Second is the larger AU$699 Discovery Connect box (DS-C101W-G, pictured above), which requires some getting your head around. It delivers app-controlled operation of Spotify Connect, as well as AirPlay and Bluetooth and, increasingly useful, Roon Readiness. All these it can send via AirX2 to the Navis speakers.
We assumed it would also have inputs, into which we might plug sources, including perhaps optical from a TV or media player so the speakers could flank a TV, as is a common enough use for active speakers.
But while there are two sets of optical and coaxial sockets, plus one pair of analogue sockets, none of these are inputs. They are all outputs – two sets, in fact, capable of either native or downressed digital output, and only relevant if you’re plugging the box into a different amplifier entirely, or decide to plug the analogue outputs direct into the speakers.
So the Discovery Connect box doesn’t allow any additional device to be wirelessly connected to the speakers, in the manner of most such boxes (for example, the DALI and Q Acoustics speakers here). We never did find an easy way to play TV audio through the Navises.
Clearly, for analogue input into the Navises, you need a preamplifier with a volume control, and balanced outputs if you can get ’em. So we reckon for streaming you’d be better off having a separate streamer plugged into the preamp, or a preamp which has streaming built in. For a while we used the Cambridge Audio DACmagic 200 M as a preamp, its balanced outputs switched to variable so we could use its volume knob.
Then as chance would have it, Naim’s Uniti Atom HE arrived – a streaming preamp with balanced outputs, an optical input for our TV, analogue inputs for our turntable – a perfect companion here. And wow, that was one compact, smart, full-on hi-fi system to die for. Not cheap, to add the AU$4999 Naim preamp, but a brilliant solution in every way, from analogue turntable playback to Roon streaming.
Having said that, we did set up the Discovery Connect to play via AirX2 into the wireless input of the Navises, which requires pairing each speaker with the DS-C101, then addressing that unit from Spotify, and we had good music flowing very quickly. The bit-rate is limited to 16-bit/44.1kHz, and switching from analogue to wireless inputs requires fiddling round the back of both speakers to switch the little switches.

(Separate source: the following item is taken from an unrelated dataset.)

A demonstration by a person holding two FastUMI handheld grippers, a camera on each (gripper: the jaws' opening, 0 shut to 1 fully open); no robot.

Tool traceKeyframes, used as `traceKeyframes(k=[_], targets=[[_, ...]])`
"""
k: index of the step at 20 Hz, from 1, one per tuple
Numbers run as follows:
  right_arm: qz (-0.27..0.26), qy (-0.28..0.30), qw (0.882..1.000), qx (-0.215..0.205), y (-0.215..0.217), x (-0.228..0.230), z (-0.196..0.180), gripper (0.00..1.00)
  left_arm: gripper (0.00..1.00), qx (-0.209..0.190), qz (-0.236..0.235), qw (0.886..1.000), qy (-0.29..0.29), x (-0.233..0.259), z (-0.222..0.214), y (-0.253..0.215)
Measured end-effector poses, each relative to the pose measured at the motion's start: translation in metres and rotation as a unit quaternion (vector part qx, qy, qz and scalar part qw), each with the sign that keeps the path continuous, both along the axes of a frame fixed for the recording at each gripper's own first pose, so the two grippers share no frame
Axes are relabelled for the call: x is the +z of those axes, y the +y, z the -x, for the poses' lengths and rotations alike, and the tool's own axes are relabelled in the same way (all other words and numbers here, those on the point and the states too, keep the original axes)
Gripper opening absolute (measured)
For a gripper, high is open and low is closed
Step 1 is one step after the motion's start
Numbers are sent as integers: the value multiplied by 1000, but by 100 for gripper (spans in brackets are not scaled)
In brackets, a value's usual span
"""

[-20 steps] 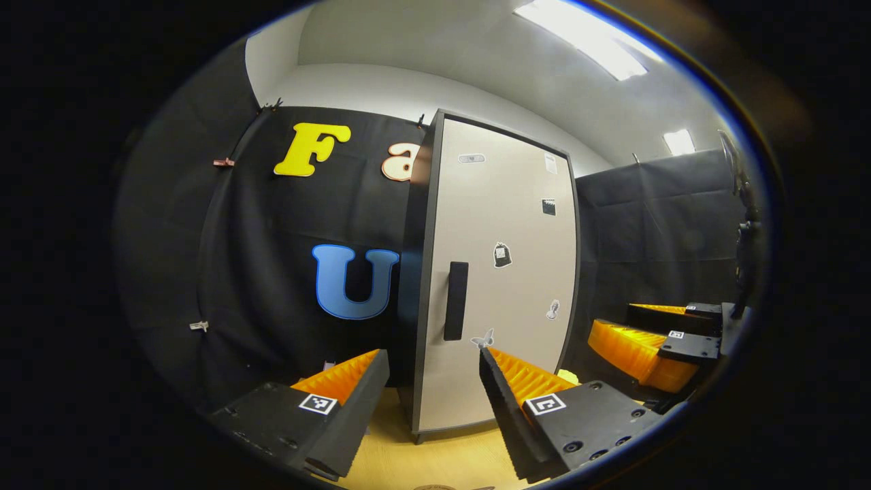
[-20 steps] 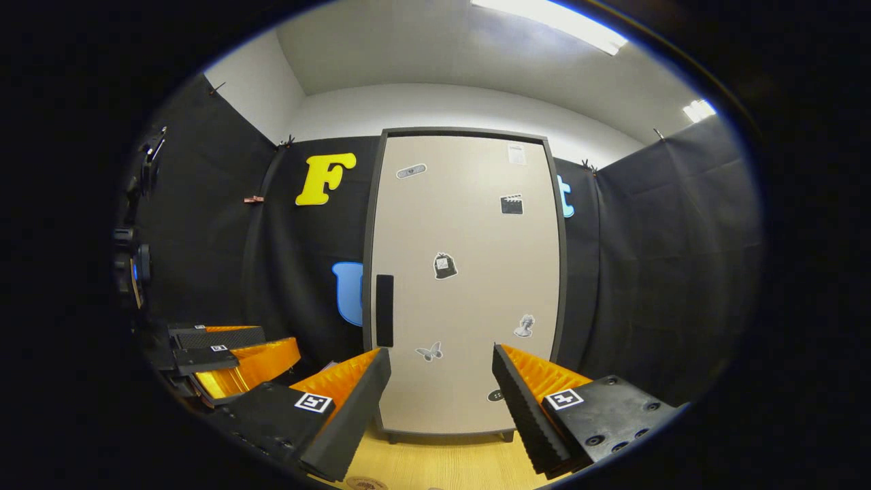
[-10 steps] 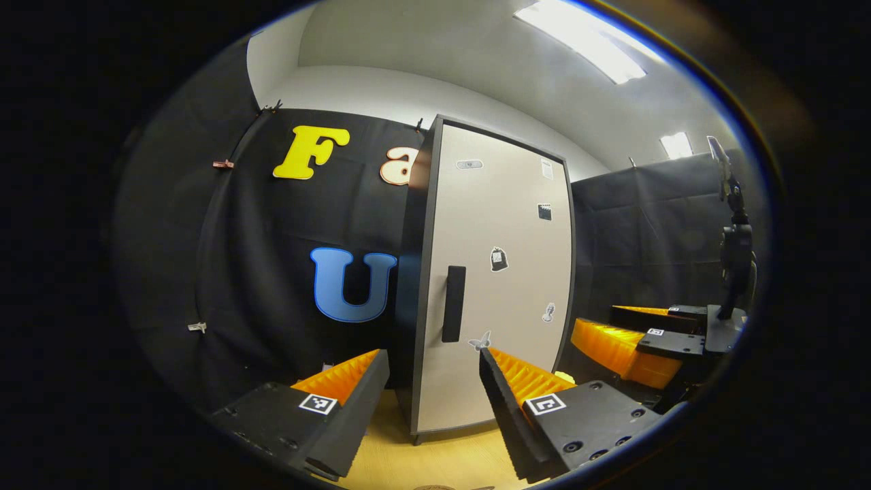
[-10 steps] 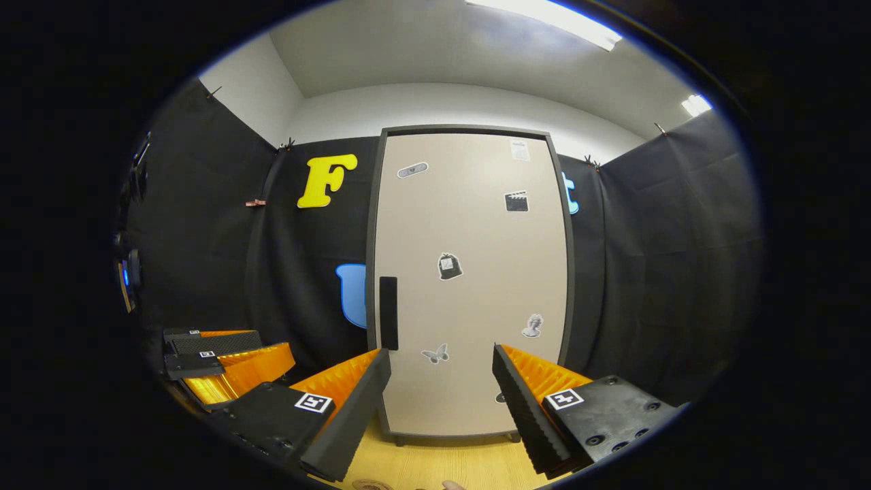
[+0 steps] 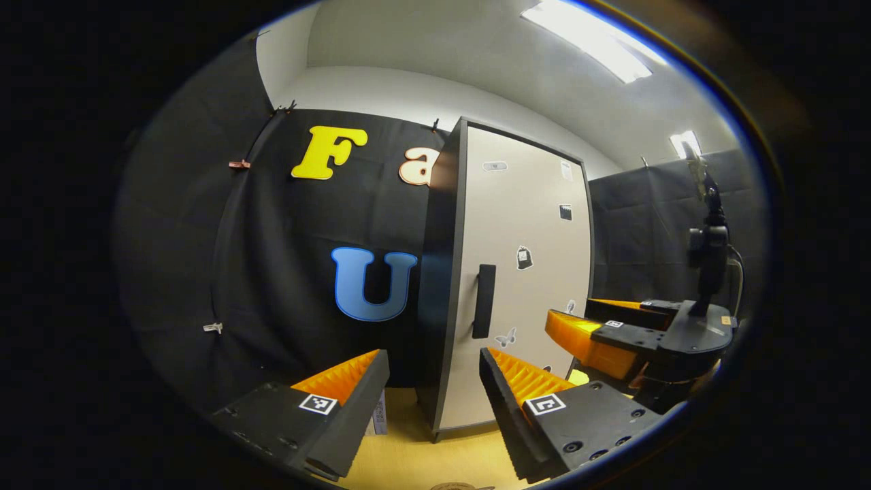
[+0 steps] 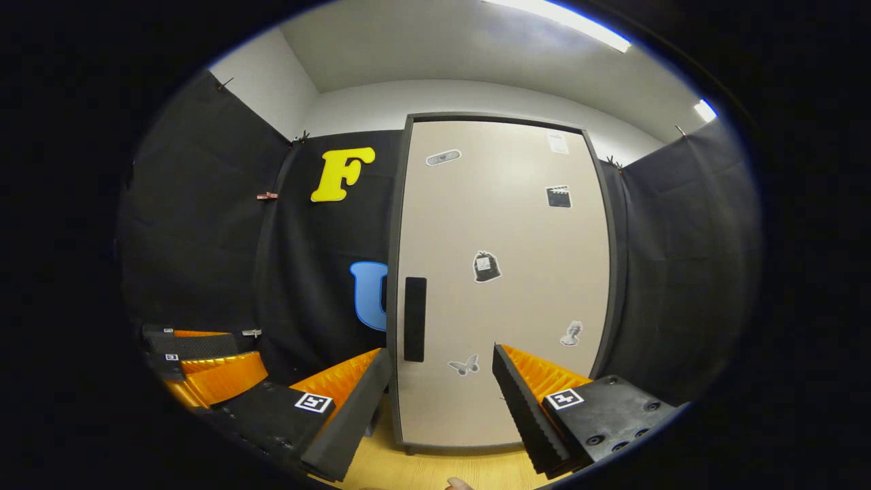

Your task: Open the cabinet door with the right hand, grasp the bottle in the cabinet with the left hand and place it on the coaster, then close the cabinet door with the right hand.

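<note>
Closest to the camera in the right gripper view, the right gripper (image 6: 442,381) has its two fingers spread wide with nothing between them. The left gripper (image 5: 432,384) is the same in its own view: spread wide, holding nothing. Under both is the table (image 6: 435,469), bare wood where it shows.

Past the fingers stands the cabinet (image 5: 442,272). Its door (image 6: 503,272) is shut. The handle (image 6: 414,318) is a dark bar by the door's left edge, just above the right gripper's left finger.

The door looks bigger now than it did a second ago, and the handle has slid closer to the gap between the fingers. In the left gripper view the right gripper (image 5: 599,330) has come forward toward the door (it sat farther right and back before). So the right hand is going for the handle, but it is not touching it yet.

The bottle must be behind the door, so it is hidden. I cannot make out the coaster.
</note>
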State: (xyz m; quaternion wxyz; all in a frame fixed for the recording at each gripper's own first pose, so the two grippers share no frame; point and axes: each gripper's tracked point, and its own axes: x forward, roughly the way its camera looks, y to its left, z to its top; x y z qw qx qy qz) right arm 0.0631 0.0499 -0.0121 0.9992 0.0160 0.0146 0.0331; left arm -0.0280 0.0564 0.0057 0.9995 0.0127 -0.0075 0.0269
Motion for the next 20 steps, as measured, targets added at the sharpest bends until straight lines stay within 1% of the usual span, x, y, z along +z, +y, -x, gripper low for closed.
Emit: traceKeyframes(k=[4, 9, 13, 20], targets=[[-2, 4, 1000, 11, 18, -9, -29, 98, 85, 17, -5, 1000, 1, 0, 1, 21], [-4, 3, 1000, 11, 30, -14, -66, 98, 85, 17, -4, 1000, 6, -2, -2, 32], [5, -2, 1000, -6, 29, -17, -96, 97, 85, 11, 7, 1000, 4, 0, -2, 36], [-2, 3, 1000, -23, 35, -31, -137, 97, 85, 17, 11, 1000, 14, -9, -1, 49]])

This is exacerbated by the speakers having no remote control, either to switch sources in this way or to control volume – because the Navises assume they’ll be under a preamplifier’s control. So when streaming from the Discovery Connect we were limited to control from our smart device, including the underwhelming app which is supposed to be called “the Discovery Connect App” but which we finally found in the Australian Apple store under the more prosaic listing of “DS-C101”.
Unfortunately, halfway through the first wirelessly-sent song, the right speaker faded then went off. We switched to AirPlay from an iPad Pro, and still only the left channel played. After rebooting everything, we couldn’t get them to pair at all. So we had little time in which to judge AirX2 streaming sonically.

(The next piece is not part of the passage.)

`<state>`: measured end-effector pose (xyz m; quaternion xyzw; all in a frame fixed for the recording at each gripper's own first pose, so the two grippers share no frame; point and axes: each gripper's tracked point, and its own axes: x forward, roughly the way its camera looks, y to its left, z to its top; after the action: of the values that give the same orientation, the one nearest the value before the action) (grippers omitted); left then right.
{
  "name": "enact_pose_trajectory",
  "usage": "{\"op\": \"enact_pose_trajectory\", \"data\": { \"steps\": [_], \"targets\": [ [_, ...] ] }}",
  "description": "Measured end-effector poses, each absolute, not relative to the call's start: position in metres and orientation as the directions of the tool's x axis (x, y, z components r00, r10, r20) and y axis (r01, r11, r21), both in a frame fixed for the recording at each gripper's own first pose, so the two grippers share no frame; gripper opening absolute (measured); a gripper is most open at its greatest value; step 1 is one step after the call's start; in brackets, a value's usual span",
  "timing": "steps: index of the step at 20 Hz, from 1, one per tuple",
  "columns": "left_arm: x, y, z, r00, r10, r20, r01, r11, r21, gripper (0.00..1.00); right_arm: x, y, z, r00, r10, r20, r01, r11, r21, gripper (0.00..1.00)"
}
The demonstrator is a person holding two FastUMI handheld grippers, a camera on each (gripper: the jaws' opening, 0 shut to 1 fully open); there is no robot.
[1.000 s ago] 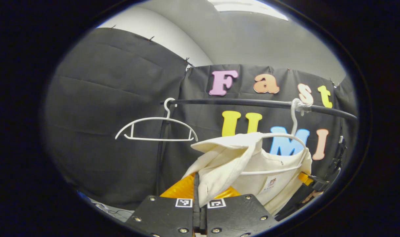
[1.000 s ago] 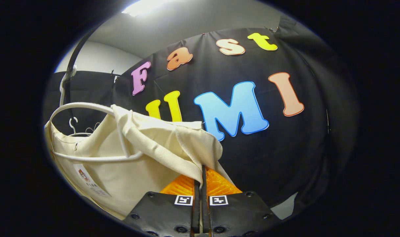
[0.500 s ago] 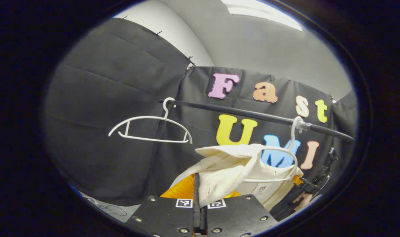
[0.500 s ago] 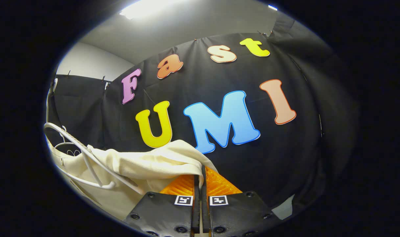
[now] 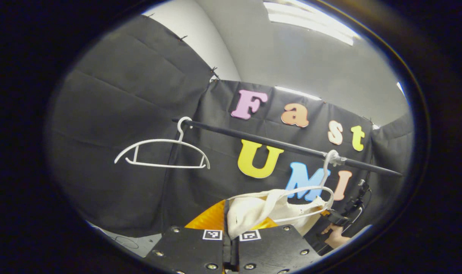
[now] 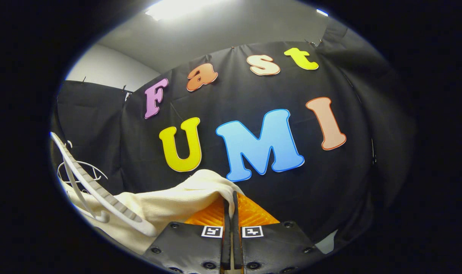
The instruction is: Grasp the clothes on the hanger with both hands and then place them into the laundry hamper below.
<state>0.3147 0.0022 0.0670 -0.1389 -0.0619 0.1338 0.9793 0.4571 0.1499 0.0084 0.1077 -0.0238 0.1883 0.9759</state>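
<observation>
Clothes [image 5: 253, 213]: one cream garment, low centre of the left gripper view, partly draped on a white hanger [image 5: 314, 198]. Left hand-held gripper [image 5: 231, 228] is clamped on one edge; right hand-held gripper [image 6: 231, 207] is clamped on the other, low centre of its view. To do this step well, draw both grips downward evenly so the fabric slips off the hanger arms without snagging. Count: one black rail [image 5: 276, 144], one garment, two hangers, the second hanger [image 5: 160, 154] bare at centre left.
</observation>
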Motion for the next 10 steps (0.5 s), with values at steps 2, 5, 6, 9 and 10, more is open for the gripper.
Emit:
{"op": "enact_pose_trajectory", "data": {
  "steps": [2, 5, 6, 9, 10],
  "targets": [
    [0.319, 0.018, 0.069, 0.947, 0.307, 0.092, -0.272, 0.922, -0.275, 0.01, 0.46, 0.152, 0.003, 0.925, 0.373, 0.077, -0.381, 0.905, 0.191, 0.04],
    [0.322, 0.035, 0.059, 0.945, 0.318, 0.072, -0.29, 0.92, -0.262, 0.01, 0.465, 0.155, -0.015, 0.922, 0.385, 0.037, -0.385, 0.907, 0.172, 0.04],
    [0.322, 0.038, 0.054, 0.948, 0.314, 0.061, -0.288, 0.921, -0.264, 0.01, 0.466, 0.156, -0.021, 0.922, 0.387, 0.026, -0.386, 0.907, 0.168, 0.04],
    [0.332, 0.043, 0.036, 0.95, 0.307, 0.051, -0.283, 0.921, -0.267, 0.01, 0.468, 0.152, -0.046, 0.924, 0.381, -0.022, -0.372, 0.912, 0.173, 0.01],
    [0.335, 0.047, 0.027, 0.952, 0.304, 0.041, -0.28, 0.917, -0.284, 0.01, 0.468, 0.152, -0.056, 0.923, 0.382, -0.045, -0.37, 0.913, 0.173, 0.04]
  ]
}}
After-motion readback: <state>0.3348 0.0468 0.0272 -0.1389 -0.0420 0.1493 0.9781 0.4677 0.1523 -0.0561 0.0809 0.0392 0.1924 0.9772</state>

But you know what? We’d say don’t bother with the wireless side of the ELACs at all. Give them analogue inputs direct from a good preamp, and let them play at their best.
Final verdict
The Elac Navis ARB-51 is a very different active speaker. For one thing, you need a preamplifier into which to plug your sources. And until ELAC releases a wireless box with inputs, we’d say stick to the cables here. Connect to the analogue inputs, connecting sources and streaming to your upstream preamplifier. Because these are absolutely terrific analogue active standmount speakers.